Running TTS on constrained hardware (+ no GPU)

Has anyone looked at the practicalities of running this TTS inference on constrained hardware, such as a mobile phone / Raspberry Pi?

I haven’t got to the point of trying this myself yet but it would be useful to hear if anyone tried it and/or if it’s on the road map for the project.

I’m assuming the inference time would be measurably longer, if it’s possible at all - of course, maybe not having a GPU would be a deal breaker (??)

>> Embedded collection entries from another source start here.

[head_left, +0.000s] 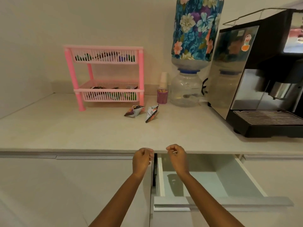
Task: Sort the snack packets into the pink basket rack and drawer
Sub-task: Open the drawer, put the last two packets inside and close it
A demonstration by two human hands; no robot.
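Observation:
The pink basket rack stands at the back of the counter with snack packets in both tiers. Two loose snack packets lie on the counter in front of its right leg, one on the left and the other beside it. Below the counter edge the drawer is pulled out, and its visible inside shows no packets. My left hand and my right hand hover at the counter's front edge with fingers loosely curled, holding nothing. The right hand is above the drawer's left side.
A purple cup of sticks and a stack of paper cups stand right of the rack. Further right are a water dispenser with a floral-covered bottle and a black coffee machine. A wall closes the left side.

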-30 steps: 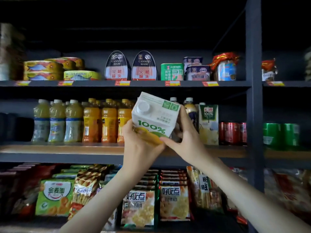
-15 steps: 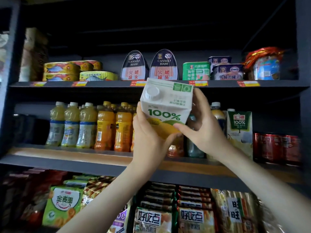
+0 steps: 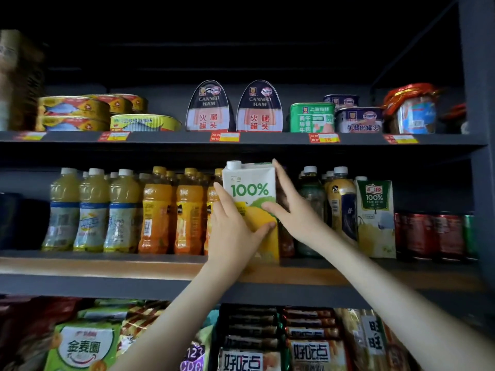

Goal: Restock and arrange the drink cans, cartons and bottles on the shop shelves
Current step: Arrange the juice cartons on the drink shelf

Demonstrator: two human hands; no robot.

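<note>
A white juice carton [image 3: 250, 187] marked "100%", with a round cap on top, stands upright at the front of the middle shelf [image 3: 107, 266]. My left hand [image 3: 234, 231] grips its lower left side, thumb across the front. My right hand [image 3: 290, 210] holds its right side, fingers reaching up to the top corner. Orange juice bottles [image 3: 171, 212] stand just left of it, dark bottles [image 3: 312, 199] right behind my right hand. A second carton [image 3: 375, 218] stands further right.
Pale yellow bottles [image 3: 92, 210] fill the shelf's left part, red cans [image 3: 428, 235] its right end. Tins of fish and ham [image 3: 210, 108] line the upper shelf. Snack packs [image 3: 267, 341] sit below. A dark upright post [image 3: 479, 129] bounds the right side.
The carton was tilted in the air in front of the shelves. It has gone down and back and now stands upright on the middle shelf, both hands still on it.
</note>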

If it weren’t exceptionally slow it might still be reasonably usable for a number of scenarios as it’s fairly easy make the Demo server cache results (helpful where the bulk of your responses are typically from a common set of spoken output, which wouldn’t need inference after the initial time)

1 Like

I don’t think you can go down as much as RasPi, but if you don’t use a neural vocoder with Tacotron architecture, TTS is able to reach real-time on CPU.

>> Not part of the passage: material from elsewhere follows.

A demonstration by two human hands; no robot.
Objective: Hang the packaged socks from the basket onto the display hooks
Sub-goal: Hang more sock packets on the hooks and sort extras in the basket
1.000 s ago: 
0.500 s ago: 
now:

Nevertheless, our ultimate goal is to optimize all the code to be able to run on low resource systems. Any contribution ahead is also always welcome.

1 Like

Inference from text to mel spectrograms runs fine on an older 4 core Intel cpu. It’s about 10x faster than real time. There are many tricks that can be used to speedup and reduce memory use further - pruning weights, quantization to int16 or even int8. This should make it fast enough to run on a high end phone.

WaveRNN type vocoders are fast enough for real time synthesis on a laptop CPU and may be fast enough on a mobile with some additional optimization.

However, while it may run fast enough it may drain the battery too fast for some applications (e.g. audiobooks).